Regardless of the approach to AGI, a common issue arises in that all this information must be linked together. Whether that is explicitly, through parsing, calls to APIs, etc., it doesn’t really matter as these are ultimately useful abstractions of the same thing when viewed from the perspective of data. The question is, how many of these links can be incorrect before we begin observing noticeable issues in the mental health of our AGI? What is the knock on impact to humans? Does a mental health issue in an AGI become a mental health issue in humans because our behaviours and knowledge are learned?
This latter statement is an area of concern at Snasci. When we exam psychology and behavioural science, we note the potential for observed effects such as social conditioning and peer-pressure to carry what could be effectively described as malware for humans. That is, if Snasci, or any other AGI product, provided incomplete solutions to a given problem this could become a false form of common sense in a population.
The short term implications may not be anything huge, however, the long term implications could be disastrous. To provide an example of this, let’s take a current political hot topic like global warming. Sceptics point to output of the sun, whereas the majority of mainstream science is focused on the levels of greenhouse gases. If an AGI, based upon limited information, came down on the side of the sceptics, then the population would tend to follow that line of reasoning. But an AGI is not a God, it can only provide an answer that is consistent in terms of the data it holds, the input data and its algorithms. If any of these aspects are not working correctly, or new information fails to be incorporated, then the output will be wrong. In the case of global warming, that could mean a population gets blind-sided by reality and by the time the AGI has figured this out, its already too late.

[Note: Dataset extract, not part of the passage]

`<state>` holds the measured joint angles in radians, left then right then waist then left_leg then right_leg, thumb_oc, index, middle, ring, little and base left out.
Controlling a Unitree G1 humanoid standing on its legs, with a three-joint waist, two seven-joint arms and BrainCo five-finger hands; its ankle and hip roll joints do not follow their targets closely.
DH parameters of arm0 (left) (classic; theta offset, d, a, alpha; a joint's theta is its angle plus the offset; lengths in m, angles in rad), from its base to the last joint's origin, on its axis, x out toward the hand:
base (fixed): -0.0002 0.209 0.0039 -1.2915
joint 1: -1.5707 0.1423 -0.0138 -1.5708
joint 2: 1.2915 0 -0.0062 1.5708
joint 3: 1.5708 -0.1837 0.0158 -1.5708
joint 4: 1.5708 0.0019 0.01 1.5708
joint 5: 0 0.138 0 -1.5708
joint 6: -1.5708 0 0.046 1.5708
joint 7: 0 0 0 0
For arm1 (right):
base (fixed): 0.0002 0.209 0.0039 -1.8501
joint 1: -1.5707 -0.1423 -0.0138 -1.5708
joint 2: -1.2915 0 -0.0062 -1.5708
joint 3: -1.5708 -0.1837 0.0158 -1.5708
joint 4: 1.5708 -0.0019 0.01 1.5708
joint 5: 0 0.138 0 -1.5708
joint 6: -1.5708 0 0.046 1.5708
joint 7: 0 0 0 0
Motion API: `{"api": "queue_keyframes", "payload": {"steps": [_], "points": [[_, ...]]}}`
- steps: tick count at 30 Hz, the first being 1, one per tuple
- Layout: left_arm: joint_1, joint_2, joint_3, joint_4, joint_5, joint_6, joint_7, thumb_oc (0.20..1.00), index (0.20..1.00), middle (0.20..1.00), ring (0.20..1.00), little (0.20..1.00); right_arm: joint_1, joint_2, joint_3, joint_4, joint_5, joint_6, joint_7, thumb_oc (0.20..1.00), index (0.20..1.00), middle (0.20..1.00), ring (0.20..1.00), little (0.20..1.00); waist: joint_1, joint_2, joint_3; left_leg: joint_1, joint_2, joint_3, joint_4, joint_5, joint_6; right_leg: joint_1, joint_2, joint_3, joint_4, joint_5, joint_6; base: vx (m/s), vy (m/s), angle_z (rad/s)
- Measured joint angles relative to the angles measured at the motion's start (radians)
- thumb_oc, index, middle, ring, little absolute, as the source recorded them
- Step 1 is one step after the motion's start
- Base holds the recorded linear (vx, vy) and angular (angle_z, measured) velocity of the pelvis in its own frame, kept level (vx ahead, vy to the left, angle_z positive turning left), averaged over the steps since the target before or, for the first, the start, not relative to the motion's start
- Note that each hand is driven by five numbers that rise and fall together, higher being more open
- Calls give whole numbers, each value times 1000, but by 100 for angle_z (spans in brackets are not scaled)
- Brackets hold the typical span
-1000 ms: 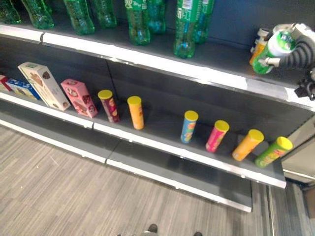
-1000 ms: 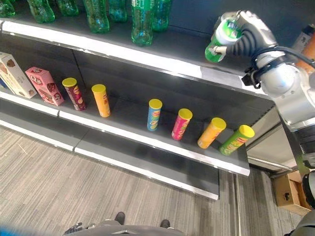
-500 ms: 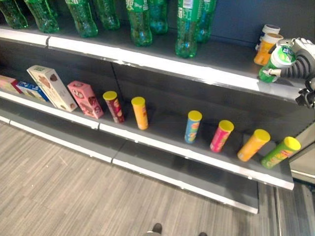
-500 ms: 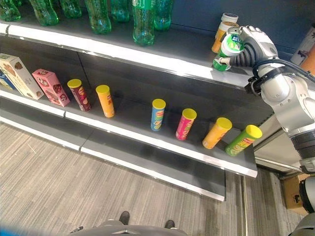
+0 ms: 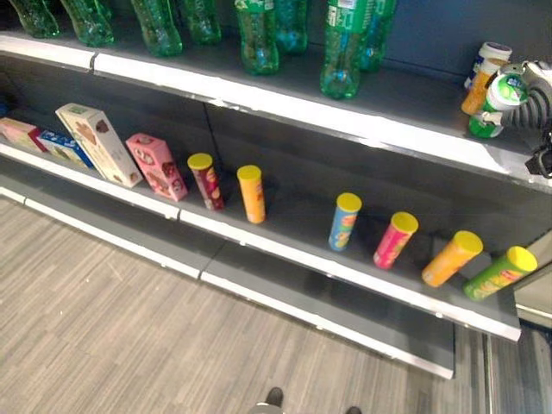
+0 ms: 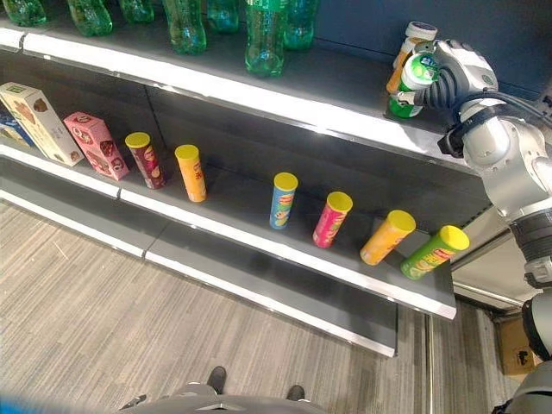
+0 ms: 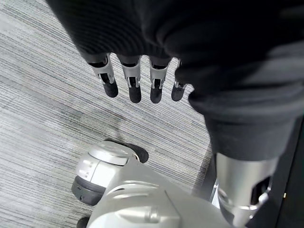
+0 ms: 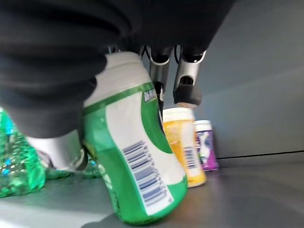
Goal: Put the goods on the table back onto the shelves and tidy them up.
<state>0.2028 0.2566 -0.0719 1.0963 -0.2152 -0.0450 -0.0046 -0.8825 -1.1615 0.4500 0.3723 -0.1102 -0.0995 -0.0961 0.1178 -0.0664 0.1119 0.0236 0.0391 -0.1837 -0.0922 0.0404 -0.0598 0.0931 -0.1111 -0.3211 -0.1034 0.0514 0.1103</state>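
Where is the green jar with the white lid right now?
The green jar is in the right robot hand, at the upper shelf's right end, just in front of the orange jar.

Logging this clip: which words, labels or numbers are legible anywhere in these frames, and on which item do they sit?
No text reads clearly enough to quote.
green jar in the right hand: barcode and small label patch, blurred.
orange jar and purple-labelled jar: barcodes, print too small.
blue tube and the other tubes beside it: logos too small.
tall box, green bottles: labels too small.
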Motion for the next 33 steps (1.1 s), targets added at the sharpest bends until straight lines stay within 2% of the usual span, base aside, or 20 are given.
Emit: {"api": "queue_keyframes", "payload": {"steps": [9,10,11,14,31,33], "points": [[-24,11,-3,23,-18,-1,-1,1000,1000,1000,1000,1000,-38,-40,44,-26,15,-14,43,200,200,200,200,200,-8,-15,12,-3,-1,-5,-2,1,-1,-1,-1,-4,0,-3,1,1,-2,1],[-29,18,-4,21,-18,-1,-3,1000,1000,1000,1000,1000,-73,-43,73,-21,30,-13,56,200,200,200,200,200,-12,-14,13,-3,-1,-4,-2,1,-1,-2,-2,-3,0,-2,1,0,0,0],[-32,31,8,12,-19,-2,-4,1000,1000,1000,1000,1000,-147,-66,157,-23,45,-16,73,200,200,200,200,200,-23,-11,15,-3,-2,-3,-3,1,-1,-1,-2,-3,0,-3,1,0,0,0],[-41,32,10,7,-19,0,-9,1000,1000,1000,1000,1000,-178,-79,209,-19,50,-14,92,200,200,200,200,200,-30,-12,16,-3,-3,-3,0,1,0,-2,-3,-2,0,-3,2,0,0,0],[-50,31,9,8,-19,1,-14,1000,1000,1000,1000,1000,-176,-79,203,-45,73,-13,106,200,200,200,200,200,-40,-11,15,2,-3,6,0,1,-1,-2,-4,7,1,-3,1,1,-1,-1],[-51,31,9,8,-19,1,-14,1000,1000,1000,1000,1000,-147,-79,175,-50,73,-13,105,200,200,200,200,200,-38,-11,15,11,-3,11,0,1,-1,0,-4,11,1,-2,1,5,-9,-6]]}}
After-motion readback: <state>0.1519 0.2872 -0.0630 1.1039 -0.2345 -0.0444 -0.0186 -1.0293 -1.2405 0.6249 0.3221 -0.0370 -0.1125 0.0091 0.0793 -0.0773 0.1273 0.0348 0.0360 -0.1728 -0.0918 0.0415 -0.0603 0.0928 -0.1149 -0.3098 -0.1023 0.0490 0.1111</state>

The above example highlights all three definitions provided at the beginning of this article; validation, verification and GIGO.
Given this what is the equivalent of GIGO in terms of an AGI? Surprisingly, the answer is a task or goal. If you provide an AGI with a nonsensical task, it should be intelligent enough to reject it. This said, if you provide an AGI with a task that is subtly nonsensical, we can expect an output that is equally nonsensical. Nonsensical in this respect does not mean that the objective itself does not make sense, just that the objective itself is somewhat crazy. So, GIGO in terms of an AGI should be Crazy In Crazy Out (CICO). An apt description if ever there was one.
For example, suppose I tasked an AGI with global domination. A crazy idea. The solutions that would emerge would be equally crazy. Further, given the infinite complexity of such a solution, the finite response from the AGI itself could never hope to cover all eventualities. As such, we could expect deviation and decay, even if the AGI was continuously receiving feedback and correcting itself. The most interesting aspect is what effect this would have on the human population, in that it redefines common sense over time as it needs to build popular support.
So CICO, as a process, is really an amplifier of mental illness and/or nefarious intent. It is also a process that tends to snowball in society, with large scale secondary effects and complex feedback loops.
What prevents and eliminates much of the effects associated with CICO is an ethical framework. An ethical framework prevents many CICO related events by addressing well identified sources of crazy inputs.